1. Facts of the Querist Company:
1.1 | There are 2 listed entities: Company 1: M/s Sundaram Finance Limited (SFL) and Company 2: M/s. India Motors Part & Accessories Limited. |
1.2 | Out of 6 Independent Directors (ID) on the Board of SFL, 1 ID (i.e. Ms. Shobhna Ramachandran) is a Non-Independent Director (NID) on the Board of the 2nd Company (i.e. India Motors Part & Accessories Limited). |
1.3 | An ID of the 2nd Company (Mr. S. Ravindran) is a Non- Independent Director on the Board of SFL. |
With the above factual position and considering the new eligibility criteria, SFL approached SEBI seeking clarifications on the same.
2. Query:
2.1 | Whether Ms. Shobhna’s continuity as an ID on the Board of SFL gets affected due to new amended provisions under regulation 16 (1) (b) (viii) of SEBI (LODR) Regulation 2015?; or |
2.2 | Whether amended provision is applicable only on the Independent Directors to be appointed on or after October 1, 2018? |
3. LEGAL PROVISION: REGULATION 16 (1) (b) (viii) (effective wef October 1, 2018):
16(1)(b)‘Independent Director” means a non-executive director, other than a nominee director of the listed entity:
(viii) “Who is not a non-independent director of another company on the board of which any non-independent director of the listed entity is an independent director:”

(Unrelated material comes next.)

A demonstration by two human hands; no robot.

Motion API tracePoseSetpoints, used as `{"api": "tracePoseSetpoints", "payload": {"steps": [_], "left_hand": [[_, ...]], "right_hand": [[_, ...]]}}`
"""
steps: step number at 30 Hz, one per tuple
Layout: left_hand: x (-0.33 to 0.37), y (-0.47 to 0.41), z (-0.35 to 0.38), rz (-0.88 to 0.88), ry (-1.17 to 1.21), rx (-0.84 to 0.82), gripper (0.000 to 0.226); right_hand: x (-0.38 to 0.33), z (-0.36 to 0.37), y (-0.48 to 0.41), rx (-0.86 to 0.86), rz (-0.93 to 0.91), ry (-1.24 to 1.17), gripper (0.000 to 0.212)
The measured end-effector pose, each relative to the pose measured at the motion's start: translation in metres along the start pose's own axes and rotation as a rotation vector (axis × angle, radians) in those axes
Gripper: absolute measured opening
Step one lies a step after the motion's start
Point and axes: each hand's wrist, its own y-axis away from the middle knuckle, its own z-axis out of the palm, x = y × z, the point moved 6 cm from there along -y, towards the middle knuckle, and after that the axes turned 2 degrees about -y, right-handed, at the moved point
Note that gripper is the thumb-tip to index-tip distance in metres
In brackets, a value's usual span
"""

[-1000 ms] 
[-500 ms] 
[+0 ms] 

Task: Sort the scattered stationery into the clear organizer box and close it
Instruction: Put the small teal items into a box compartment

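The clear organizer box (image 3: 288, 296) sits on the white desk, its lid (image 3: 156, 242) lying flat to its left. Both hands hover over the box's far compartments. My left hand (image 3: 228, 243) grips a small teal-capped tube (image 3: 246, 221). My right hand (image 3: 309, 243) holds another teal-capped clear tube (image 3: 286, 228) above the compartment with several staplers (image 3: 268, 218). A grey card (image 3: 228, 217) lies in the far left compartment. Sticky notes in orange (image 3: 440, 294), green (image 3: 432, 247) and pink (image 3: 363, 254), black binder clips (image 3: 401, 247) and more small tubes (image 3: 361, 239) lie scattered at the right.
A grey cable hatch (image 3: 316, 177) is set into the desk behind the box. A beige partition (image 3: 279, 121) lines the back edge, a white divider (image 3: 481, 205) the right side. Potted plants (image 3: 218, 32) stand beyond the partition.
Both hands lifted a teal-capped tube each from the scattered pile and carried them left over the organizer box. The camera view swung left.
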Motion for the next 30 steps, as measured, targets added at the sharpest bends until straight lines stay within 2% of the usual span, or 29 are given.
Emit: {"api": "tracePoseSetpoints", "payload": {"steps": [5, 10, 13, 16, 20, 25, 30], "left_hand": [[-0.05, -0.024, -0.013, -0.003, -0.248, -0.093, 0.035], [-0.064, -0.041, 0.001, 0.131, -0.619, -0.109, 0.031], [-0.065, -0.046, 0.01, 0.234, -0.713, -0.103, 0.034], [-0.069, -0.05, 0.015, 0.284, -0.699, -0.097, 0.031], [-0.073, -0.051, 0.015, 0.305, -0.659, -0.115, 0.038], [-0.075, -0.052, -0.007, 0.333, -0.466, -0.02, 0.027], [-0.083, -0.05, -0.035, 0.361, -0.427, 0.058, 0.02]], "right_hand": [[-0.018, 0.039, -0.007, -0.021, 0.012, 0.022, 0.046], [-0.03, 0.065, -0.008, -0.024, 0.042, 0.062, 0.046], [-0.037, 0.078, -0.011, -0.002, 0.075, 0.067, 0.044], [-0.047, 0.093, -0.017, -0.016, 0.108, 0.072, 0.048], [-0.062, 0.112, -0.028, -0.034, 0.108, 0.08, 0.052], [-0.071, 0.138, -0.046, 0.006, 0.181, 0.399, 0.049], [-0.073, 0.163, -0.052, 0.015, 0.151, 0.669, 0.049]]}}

As recommended by the Kotak Committee, this provision mandates an additional condition by excluding “board inter-locks” arising due to common non-independent directors on boards of listed entities (i.e. a non-independent director of a company on the board of which any non-independent director of the listed entity is an independent director, cannot be an independent director on the board of the listed entity). For instance, If Mr. A is an executive director on Co. A (being a listed entity) and is also an independent director on Co. B, then no non-independent director of Co. B can be an independent director on the board of Co. A.
4. SEBI’s Interpretation:
SEBI vide its Informal Guidance letter dated October 15, 2018 clarified that the said amendment is applicable on new appointments as well as Independent Directors already appointed before October 1, 2018. Therefore any independent Director who is not qualifying the criteria under regulation 16 (1) (b) (viii) even if he is appointed before the date of amendment, has to comply with the amended provisions to continue as the Independent Director in the listed entity.
5. CP’s Views:
Upon a plain and simple reading of the amended definition of Independent Directors, there did appear this little confusion as to whether the new provision would be applicable on newly appointed IDs or even the existing IDs need to comply with it. But a thorough reading, coupled with the reason behind this amendment clarified the position.
It was being observed by SEBI that board interlocks were a common phenomenon and was acting against the spirit of corporate governance. That is why, Uday Kotak Committee in its report dated October 5, 2017 suggested this change, which was brought into effect with effect from October 1, 2018.
In our view, limiting the applicability of these provisions to only newly appointed Directors would have defeated the Regulator’s objective and that ways, already appointed Directors, say on September 30, 2018 would have got the immunity till a period of 5 years therefrom, which is actually is not the intent of the Capital Market Regulator.